Possibly the rudest thing adults do to teenagers is to assume they are always trying to steal from shops. Some are and, of course, they shouldn't. But can we bear in mind that they are constantly being told that particular items are "must haves" and led to believe that possession is the source of all joy? Everyone I've spoken to for this article has been followed round a shop by the store detective at least once.
Melanie, 16, a charming Quaker, was followed out of Superdrug: "He thought I'd stolen some paracetamol, which was pointless and annoying."
Kehinde was taken for a bag lady at Heathrow. Flora, 15, who lives in the country and feels this rather disqualifies her from being a teenager at all, given their public image, says: "I actually really enjoy the suspicious looks. I find it absolutely hilarious that anyone could find me intimidating or think that I'm dangerous in any way."

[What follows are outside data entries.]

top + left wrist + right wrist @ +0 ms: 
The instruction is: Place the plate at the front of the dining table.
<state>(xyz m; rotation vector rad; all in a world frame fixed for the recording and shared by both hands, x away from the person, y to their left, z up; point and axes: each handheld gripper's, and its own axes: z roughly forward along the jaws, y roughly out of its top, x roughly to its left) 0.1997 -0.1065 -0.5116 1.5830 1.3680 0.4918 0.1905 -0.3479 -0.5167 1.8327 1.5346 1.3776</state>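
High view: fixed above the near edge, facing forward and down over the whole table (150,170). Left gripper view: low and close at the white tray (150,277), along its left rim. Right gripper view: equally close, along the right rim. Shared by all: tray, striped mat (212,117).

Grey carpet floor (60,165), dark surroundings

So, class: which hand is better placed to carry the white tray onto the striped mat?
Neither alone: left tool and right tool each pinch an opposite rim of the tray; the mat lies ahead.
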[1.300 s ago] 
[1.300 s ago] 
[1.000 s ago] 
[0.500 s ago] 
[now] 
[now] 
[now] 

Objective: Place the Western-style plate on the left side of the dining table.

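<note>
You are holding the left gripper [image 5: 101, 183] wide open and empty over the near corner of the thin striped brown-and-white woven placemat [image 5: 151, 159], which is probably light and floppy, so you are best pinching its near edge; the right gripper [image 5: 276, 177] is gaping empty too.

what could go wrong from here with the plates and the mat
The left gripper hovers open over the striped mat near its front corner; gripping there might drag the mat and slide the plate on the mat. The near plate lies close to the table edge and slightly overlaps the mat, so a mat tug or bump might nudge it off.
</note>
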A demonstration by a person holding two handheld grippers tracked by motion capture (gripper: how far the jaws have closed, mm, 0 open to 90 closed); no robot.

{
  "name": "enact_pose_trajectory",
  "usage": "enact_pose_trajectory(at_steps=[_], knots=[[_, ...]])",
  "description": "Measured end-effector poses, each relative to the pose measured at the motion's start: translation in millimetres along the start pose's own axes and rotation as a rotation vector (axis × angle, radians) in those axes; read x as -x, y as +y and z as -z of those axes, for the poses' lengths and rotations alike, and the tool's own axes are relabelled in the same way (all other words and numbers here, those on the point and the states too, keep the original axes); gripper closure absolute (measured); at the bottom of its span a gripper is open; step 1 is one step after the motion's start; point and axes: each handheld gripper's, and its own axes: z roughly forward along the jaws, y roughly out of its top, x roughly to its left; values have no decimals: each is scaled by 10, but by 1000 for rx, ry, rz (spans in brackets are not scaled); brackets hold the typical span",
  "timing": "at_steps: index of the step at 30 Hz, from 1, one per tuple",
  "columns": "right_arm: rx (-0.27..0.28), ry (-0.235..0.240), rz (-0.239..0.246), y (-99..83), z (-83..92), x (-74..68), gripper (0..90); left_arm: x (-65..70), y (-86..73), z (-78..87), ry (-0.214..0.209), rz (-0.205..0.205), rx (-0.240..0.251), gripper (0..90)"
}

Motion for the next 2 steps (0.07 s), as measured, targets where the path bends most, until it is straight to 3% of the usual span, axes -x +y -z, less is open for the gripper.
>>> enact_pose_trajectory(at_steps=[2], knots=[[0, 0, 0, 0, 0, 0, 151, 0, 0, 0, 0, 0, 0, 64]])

Bertie likes to "put my hood up and act shifty and then go to the till and put on my poshest voice and stare right into their eyes until they realise this is just a silly game and we both burst into laughter."
You see? How irresponsible! But they're not. Tash, 16, is quite clear: The people we should blame are the teenagers themselves who give us an awful reputation."
Meaghan, 18, agrees: "The few teenagers who are actually bastards leave a longer impression than those who work hard, which almost makes you think there's no point trying because no one will think any higher of you than of your peers who call everyone 'blud' and shout at people on the street."
I think there is an insidious tendency to moan about our own children in order not to appear smug. It may be part of the great female self-deprecation habit, whereby no woman will admit to being even passably good-looking. If this is the case, we are making a big error: our children are not us. Would we belittle our friends? I think not. Husbands and partners? Maybe, but when people do that in public don't you wish they wouldn't?
Our teenagers still, more than ever, on that long journey from childhood to adulthood, want, need and deserve our encouragement and admiration. Two images of teendom stick in my mind. One is young Joe McElderry's rendition of Dance with my Father at the beginning of this year's X Factor – a gorgeous, sentimental love song from offspring to adult. The other was when I first asked Kehinde if teenagers were given a bum deal: she said yes, look at those poor Afghan boys in Calais in September, after the "jungle" camp was bulldozed. She didn't even think I was talking about her. She was thinking about them.